At the entrance of the cinema lies a female body, whose figure is modeled after iconic women in entertainment history. One of these women was the journalist Marta Hiller, later identified as the author of Eine Frau in Berlin. Hiller’s memoir, a harrowing account of the final days of the Second World War, was originally published anonymously, thereby presenting it almost as a universal account of sexual violence women endure in war times. Curnier Jardin confronts the faceless anonymity that masks the body once it is expected to represent more than just itself as a way of contesting how German women were often portrayed as a vehicle for societal unity following 1945. Curnier Jardin presents this female figure submerged, with hair floating in a water-less pool around her body. Looking upwards, the figure’s face morphs into what seems like a scream in response to the gore of blood dripping on a sheer, nylon-like screen inside the cinema.

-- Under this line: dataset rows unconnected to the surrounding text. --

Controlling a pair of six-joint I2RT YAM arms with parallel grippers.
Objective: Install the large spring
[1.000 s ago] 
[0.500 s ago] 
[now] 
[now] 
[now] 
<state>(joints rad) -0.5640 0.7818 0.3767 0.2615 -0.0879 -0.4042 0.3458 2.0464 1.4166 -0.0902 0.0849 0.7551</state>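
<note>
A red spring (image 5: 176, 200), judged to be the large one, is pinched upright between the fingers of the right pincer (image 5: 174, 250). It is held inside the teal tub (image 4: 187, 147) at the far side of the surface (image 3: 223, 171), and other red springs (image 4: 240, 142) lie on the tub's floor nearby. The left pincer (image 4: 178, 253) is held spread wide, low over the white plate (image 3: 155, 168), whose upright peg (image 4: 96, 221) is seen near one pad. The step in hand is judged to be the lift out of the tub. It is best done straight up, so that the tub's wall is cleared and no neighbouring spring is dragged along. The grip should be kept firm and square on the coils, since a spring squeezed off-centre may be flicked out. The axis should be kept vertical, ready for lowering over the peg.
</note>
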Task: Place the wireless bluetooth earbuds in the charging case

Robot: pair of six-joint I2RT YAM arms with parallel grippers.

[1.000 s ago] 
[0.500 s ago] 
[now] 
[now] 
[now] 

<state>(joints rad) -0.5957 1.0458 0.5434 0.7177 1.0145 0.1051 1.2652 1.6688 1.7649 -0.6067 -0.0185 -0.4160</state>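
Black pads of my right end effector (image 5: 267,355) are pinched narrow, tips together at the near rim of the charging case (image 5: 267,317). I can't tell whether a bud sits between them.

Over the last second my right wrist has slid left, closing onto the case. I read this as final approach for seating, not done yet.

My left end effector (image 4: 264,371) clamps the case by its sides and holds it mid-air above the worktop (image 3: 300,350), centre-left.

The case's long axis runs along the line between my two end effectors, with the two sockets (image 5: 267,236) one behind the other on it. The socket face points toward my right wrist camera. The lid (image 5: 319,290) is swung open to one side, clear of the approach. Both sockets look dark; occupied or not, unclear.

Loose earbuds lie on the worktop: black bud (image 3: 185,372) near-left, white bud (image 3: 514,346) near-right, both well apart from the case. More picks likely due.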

Titled the only film, the video projected in Luna Kino is the visceral interpretation of what a panoptic film could look like in a cinema run by women during the war – with blood dripping around the camera’s lens. Projected on a screen, the formal cinema structure of the installation is contrasted with the domestic objects used to present the film. Referencing primitive cinemas, which often had to be mobile and portable, the cinema’s interior is made using household items. Like a bedsheet, the screen is hung on washing line poles that have been cemented in buckets. With these materials, Curnier Jardin alludes to a tradition found in multiple cultures, in which a young woman’s bloody sheets are presented to demonstrate her first menstruation and the subsequent step into womanhood, or to prove her virginity prior to her wedding night. The buckets used to prop the washing lines also have a deeper meaning as a reference to the manual labor women began to be associated with during the city-wide campaigns to remove the rubble and wreckage after the Second World War.